Worse still, is the way that everyone, from social workers, to some lawyers, to Maori leaders in New Zealand keep arguing that governments should pay out even more. Asking the underclass to accept personal responsibility for their predicament is treated by many as insulting. They have a small point which we don't acknowledge: it was the politicians who let the underclass mushroom in the first place. But Maori leaders need to accept some responsibility for the underclass which is such a spectacularly Maori thing these days. Tribal leaders have won huge settlements since the 1980s and been granted reasonably easy access to the state's coffers, as can be seen from several postings on this blog. But the Maori aristocracy which treats their lower orders with indifference accept a bare minimum of responsibility to them. They want them to jump to attention when summoned to a demo or a rumble, but for the rest of it, their underclass is expected to "earn" money any way it likes. Gangs dealing meth, school truants as young as 9 years old prowling about, ram-raiders in the 11-18 year range, it's none of their business as far as today's Maori leaders are concerned. Some argue it's a predictable outcome of colonialism. Start keeping a note of the disapproving comments and signs of practical leadership from tribal leaders over the shootings and general mayhem that their followers engage in. I can assure you, you won't get writer's cramp!
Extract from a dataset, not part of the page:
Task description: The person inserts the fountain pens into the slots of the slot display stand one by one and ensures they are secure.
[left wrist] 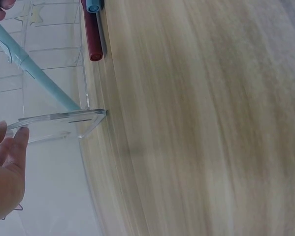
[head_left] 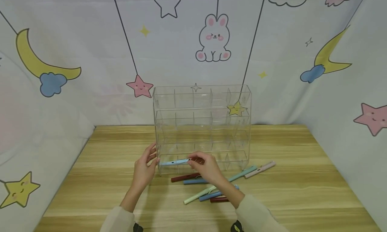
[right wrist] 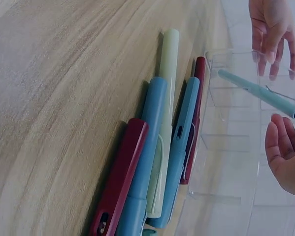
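Note:
A clear, compartmented storage rack [head_left: 202,109] stands upright at the middle of the table. My left hand [head_left: 144,168] grips its left side wall; in the left wrist view the thumb and fingers [left wrist: 20,140] lie on either side of the wall's edge. With my right hand [head_left: 208,166] I pinch a light blue pen [head_left: 173,162] by its clip end, the other end pointing left. The pen lies slanted at the rack's lowest row, its far tip close to the left wall. Whether the tip touches the wall, I cannot tell.
Several capped pens lie on the wooden table [head_left: 115,151] before the rack: dark red [head_left: 185,177], blue [head_left: 193,182] and pale green [head_left: 196,196] ones under or near my right forearm. Teal [head_left: 242,173] and pale pink [head_left: 260,169] pens are further right. A patterned cloth [head_left: 184,64] hangs behind.

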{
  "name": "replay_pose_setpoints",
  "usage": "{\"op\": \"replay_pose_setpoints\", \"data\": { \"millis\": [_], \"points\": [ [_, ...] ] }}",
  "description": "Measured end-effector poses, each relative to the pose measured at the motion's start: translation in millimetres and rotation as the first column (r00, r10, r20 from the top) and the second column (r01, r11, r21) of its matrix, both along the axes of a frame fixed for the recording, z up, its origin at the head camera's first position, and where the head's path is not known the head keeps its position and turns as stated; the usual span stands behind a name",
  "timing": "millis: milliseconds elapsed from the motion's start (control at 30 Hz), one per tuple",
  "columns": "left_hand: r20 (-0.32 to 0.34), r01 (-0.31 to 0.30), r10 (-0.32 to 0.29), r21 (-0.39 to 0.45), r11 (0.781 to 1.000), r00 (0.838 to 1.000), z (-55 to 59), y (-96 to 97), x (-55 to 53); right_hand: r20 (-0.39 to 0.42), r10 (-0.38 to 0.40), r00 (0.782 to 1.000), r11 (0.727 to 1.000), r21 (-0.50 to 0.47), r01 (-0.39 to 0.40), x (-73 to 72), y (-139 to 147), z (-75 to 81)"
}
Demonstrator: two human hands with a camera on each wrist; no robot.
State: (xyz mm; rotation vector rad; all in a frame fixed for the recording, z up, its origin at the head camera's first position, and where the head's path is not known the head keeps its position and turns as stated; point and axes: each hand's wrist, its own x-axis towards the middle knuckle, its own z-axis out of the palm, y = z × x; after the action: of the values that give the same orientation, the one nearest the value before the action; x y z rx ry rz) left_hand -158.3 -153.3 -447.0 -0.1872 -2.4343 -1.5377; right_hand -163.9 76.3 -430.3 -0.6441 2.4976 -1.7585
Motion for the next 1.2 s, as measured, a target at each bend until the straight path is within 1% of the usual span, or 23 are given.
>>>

Instead, Maori leaders are stepping up their belligerence. The loud-mouthed Mariameno Kapa-Kingi, Te Tai Tokerau's Maori Party MP, someone whose education seems to have been non-existent if you try to search for details, tells us that the Luxon-led government is on a "mission to exterminate Maori". "Bang on" assert the party's co-leaders. "This is how we feel and we will not be told how to feel" adds Rawiri Waititi. Those who point out that the Waitangi Tribunal is being misused, that it has a non-judicial role, or who assert the obvious that tikanga is not law, are denounced as "racist". Such is their declared faith in tikanga that they want it made a compulsory subject for law students. A cynic would note that whenever Maori get highly charged about something these days they usually see some advantage to themselves in the offing.
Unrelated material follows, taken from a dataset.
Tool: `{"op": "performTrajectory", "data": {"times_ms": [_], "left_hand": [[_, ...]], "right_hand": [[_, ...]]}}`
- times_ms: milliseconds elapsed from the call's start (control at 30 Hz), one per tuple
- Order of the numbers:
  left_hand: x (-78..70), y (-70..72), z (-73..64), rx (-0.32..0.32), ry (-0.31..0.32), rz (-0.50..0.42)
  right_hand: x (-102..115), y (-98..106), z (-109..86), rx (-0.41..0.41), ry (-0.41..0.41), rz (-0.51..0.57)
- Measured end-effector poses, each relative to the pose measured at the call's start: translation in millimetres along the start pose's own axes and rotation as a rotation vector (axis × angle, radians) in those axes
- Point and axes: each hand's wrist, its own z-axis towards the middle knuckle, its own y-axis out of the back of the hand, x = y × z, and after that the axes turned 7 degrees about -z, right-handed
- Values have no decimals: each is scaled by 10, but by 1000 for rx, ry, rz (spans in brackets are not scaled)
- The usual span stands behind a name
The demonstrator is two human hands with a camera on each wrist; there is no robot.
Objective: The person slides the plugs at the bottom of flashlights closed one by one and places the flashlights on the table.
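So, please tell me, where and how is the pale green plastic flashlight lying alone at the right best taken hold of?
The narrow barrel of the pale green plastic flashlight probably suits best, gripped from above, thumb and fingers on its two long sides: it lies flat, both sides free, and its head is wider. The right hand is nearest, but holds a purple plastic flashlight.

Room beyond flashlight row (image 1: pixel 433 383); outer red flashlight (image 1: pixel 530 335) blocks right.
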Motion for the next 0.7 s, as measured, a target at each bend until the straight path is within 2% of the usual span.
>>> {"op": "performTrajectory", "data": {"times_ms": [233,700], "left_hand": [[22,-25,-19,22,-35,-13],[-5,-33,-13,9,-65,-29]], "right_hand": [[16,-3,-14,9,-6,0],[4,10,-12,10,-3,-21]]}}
Such is certainly the case with the failure of Maori leadership to take steps to deal with escalating welfare numbers and the crime that follows in their slipstream. If Maori leaders really wanted to ensure that their followers have better lives, they would get in behind plans to curb the growth of welfare. Last Thursday, Social Development Minister, Louise Upston, announced that all new Jobseeker beneficiaries (currently there are 188,000 of them) who have work obligations must attend "Let's Talk Work seminars" and get serious about their fitness to begin work, unless they have good reason. If Maori leaders really had the interests of their rangatahi in mind they would get in behind Upston's modest initiative. Lord knows, it's a small enough requirement. If they have a credible alternative they should tell us.

To date, the ever-so-vocal Maori leaders seem to spout nothing but abuse. It's time government demanded something in return for the money that is paid to their people and the mayhem their negligence inflicts on the rest of society.